§ **PROMPT**
Output must match the data below exactly from its first line through the line that contains "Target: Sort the", with no other line.

========================================

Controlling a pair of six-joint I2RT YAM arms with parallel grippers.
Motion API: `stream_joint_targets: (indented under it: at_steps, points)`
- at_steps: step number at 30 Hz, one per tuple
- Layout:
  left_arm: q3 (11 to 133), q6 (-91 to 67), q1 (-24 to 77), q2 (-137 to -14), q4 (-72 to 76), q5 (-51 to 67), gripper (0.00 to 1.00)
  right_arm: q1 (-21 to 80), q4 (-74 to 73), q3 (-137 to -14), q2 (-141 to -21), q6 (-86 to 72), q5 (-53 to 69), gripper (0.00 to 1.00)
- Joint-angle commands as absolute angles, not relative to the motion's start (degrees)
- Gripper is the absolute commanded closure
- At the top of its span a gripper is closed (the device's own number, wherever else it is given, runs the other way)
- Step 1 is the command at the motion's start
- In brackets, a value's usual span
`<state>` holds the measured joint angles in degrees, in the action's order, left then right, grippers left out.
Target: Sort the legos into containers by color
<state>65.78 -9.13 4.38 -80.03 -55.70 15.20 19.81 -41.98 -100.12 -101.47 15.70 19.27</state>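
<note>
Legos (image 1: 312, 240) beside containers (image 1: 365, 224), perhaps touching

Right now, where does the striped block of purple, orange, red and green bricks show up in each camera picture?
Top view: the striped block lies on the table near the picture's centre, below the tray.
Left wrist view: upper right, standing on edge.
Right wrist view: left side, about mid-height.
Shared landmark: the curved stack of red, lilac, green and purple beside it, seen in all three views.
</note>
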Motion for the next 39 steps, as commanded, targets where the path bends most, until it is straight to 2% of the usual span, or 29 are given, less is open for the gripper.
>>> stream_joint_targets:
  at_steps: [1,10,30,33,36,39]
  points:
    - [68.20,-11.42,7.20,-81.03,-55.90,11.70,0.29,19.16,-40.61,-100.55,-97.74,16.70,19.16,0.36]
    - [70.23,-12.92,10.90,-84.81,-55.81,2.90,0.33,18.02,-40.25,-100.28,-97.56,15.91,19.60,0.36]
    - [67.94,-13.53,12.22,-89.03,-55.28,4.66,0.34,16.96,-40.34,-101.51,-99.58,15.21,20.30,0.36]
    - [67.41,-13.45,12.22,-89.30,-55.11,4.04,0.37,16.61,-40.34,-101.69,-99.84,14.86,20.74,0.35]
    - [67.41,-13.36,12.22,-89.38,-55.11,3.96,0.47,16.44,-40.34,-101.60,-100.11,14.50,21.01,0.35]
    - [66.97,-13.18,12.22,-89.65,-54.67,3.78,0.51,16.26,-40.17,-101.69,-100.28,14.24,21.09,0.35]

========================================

§ **RESPONSE BOX**
Controlling a pair of six-joint I2RT YAM arms with parallel grippers.
Motion API: `stream_joint_targets: (indented under it: at_steps, points)`
- at_steps: step number at 30 Hz, one per tuple
- Layout:
  left_arm: q3 (11 to 133), q6 (-91 to 67), q1 (-24 to 77), q2 (-137 to -14), q4 (-72 to 76), q5 (-51 to 67), gripper (0.00 to 1.00)
  right_arm: q1 (-21 to 80), q4 (-74 to 73), q3 (-137 to -14), q2 (-141 to -21), q6 (-86 to 72), q5 (-53 to 69), gripper (0.00 to 1.00)
- Joint-angle commands as absolute angles, not relative to the motion's start (degrees)
- Gripper is the absolute commanded closure
- At the top of its span a gripper is closed (the device's own number, wherever else it is given, runs the other way)
- Step 1 is the command at the motion's start
- In brackets, a value's usual span
`<state>` holds the measured joint angles in degrees, in the action's order, left then right, grippers left out.
Target: Sort the legos into containers by color

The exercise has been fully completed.